目に見えないプロセスに注目しないと分断は解消できない
「FUSION of well-being グローバルヘルスを実現する、情報の在り方。」をテーマにしたCROSS TALK 5には、公衆衛生学やグローバルヘルス研究の第一人者である渋谷 健司さんと、デジタル時代の社会デザインとウェルビーイングのあり方を研究しているドミニク チェンさんが登場しました。
二人は、医療ジャーナリスト/キャスターの森 まどかさん司会進行のもと、コロナ感染拡大を機に広がった社会的分断を乗り越える方策や、ウェルビーイングな社会を実現するために何をすべきかなどについて、議論しました。
最初に自身の経歴や現在の仕事の内容について説明したのは、渋谷さんです。
渋谷さんは東京大学教授、CEPI(感染症対策イノベーション連合)科学諮問委員、キングスカレッジ・ロンドン公衆衛生研究所所長などを歴任。現在は東京財団政策研究所の研究主幹や福島県相馬市新型コロナウイルスワクチン接種メディカルセンター長を務めています。コロナウイルス感染が広がる中でグローバルヘルスの専門家として「ワクチンがゲームチェンジャー(物事の状況や流れを変えるもの)になる」と考え、相馬市での取り組みに力を入れています。
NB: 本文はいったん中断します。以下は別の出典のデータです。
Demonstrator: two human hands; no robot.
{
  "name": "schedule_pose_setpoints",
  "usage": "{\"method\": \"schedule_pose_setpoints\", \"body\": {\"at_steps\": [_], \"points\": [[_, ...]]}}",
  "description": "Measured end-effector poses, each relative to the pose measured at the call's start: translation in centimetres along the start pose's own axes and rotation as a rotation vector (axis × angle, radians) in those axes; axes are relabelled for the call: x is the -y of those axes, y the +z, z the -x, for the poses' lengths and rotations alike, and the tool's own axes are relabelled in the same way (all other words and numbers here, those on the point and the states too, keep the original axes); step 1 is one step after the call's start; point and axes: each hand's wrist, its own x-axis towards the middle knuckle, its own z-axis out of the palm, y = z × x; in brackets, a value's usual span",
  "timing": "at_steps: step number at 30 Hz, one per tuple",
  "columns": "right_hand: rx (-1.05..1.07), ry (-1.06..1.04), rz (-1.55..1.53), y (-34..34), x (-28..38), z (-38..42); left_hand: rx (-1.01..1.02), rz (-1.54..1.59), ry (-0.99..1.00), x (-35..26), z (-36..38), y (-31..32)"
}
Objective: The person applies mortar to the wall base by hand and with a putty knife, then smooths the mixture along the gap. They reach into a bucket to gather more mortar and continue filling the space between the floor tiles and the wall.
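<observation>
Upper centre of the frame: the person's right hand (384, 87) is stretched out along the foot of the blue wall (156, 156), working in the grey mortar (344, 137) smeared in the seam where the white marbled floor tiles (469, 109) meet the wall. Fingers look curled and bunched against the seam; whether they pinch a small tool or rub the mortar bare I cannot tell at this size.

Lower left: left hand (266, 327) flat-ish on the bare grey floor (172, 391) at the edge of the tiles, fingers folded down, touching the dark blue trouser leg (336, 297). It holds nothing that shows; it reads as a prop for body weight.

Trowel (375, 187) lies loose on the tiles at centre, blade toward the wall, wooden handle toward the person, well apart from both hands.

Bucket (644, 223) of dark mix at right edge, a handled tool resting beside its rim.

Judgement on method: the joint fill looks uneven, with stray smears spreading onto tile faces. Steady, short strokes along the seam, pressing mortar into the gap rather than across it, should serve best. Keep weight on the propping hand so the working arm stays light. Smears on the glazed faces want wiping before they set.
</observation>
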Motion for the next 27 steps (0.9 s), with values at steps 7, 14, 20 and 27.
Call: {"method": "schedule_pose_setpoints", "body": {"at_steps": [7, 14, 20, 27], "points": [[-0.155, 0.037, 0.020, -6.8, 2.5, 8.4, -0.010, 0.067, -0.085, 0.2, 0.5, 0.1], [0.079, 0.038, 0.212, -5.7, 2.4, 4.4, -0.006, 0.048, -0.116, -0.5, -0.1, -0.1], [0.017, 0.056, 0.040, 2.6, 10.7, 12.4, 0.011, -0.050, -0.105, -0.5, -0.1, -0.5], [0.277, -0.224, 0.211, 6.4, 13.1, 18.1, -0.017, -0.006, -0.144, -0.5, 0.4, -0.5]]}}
「エレガントで、差別化できて、価値あるものに興味がある」という渋谷さんは、その中でも人の命を救えるテクノロジーや施策を追求してきた、と語りました。
SNSなどのインターネット上のコミュニケーションは今まである意味無批判にコミュニケーションを助けるものだと思われてきました。しかし、実はさまざまな設計上、運用上の問題があるとドミニクさんは捉え、人々の心を阻害しないテクノロジーの在り方とはどういうものか研究しています。
その一つとして「社会的存在感」、すなわち互いの気配をリモートでどう感じられるかについて、タイピングしたテキストとそのプロセスを記録して再生できる「TypeTrace」というシステムを使った認知心理実験を行っています。
「あいちトリエンナーレ2019」では、このシステムを使って一般参加型のインスタレーションを行いました。このインスタレーションでは、「自分が10分以内にいなくなるとしたら、どういうメッセージを書きますか」という特殊な設定で2000人以上にテキストを書いてもらい、そのプロセスを一挙に全部再生しました。
ドミニクさんは、「このように人の目に見えないミュニケーションのプロセスにもっと注目しないと、社会的分断は乗り越えられないだろう」と指摘しました。
DATA
登壇者名 渋谷 健司 プロフィール 福島県相馬市新型コロナウイルスワクチン接種メディカルセンター長 元WHO事務局長上級顧問
医学博士(公衆衛生学)。世界保健機関(WHO)シニア・サイエンティスト(保健政策のエビデンスのための世界プログラム)や、東京大学大学院医学系研究科国際保健政策学教室教授を歴任。
現在は、相馬市 新型コロナウイルスワクチン接種メディカルセンター・センター長。
死亡・死因分析、疾病の負担分析、リスクファクター分析、費用効果分析、保健システムパフォーマンス分析などを専門分野とする。登壇者名 ドミニク チェン プロフィール 早稲田大学 文化構想学部 准教授
博士(学際情報学)。テクノロジーと人間の関係性を研究。
インターネット時代のための新しい著作権ルールを提供する、NPO法人クリエイティブ・コモンズ・ジャパン(現コモンスフィア)の理事や、「人間の自然に近いコミュニケーション」をテーマに、ソフトウェア開発やサービス展開を行う株式会社ディヴィデュアル共同創業者を経て、早稲田大学文化構想学部准教授に就任。日本語、フランス語、英語が話せる。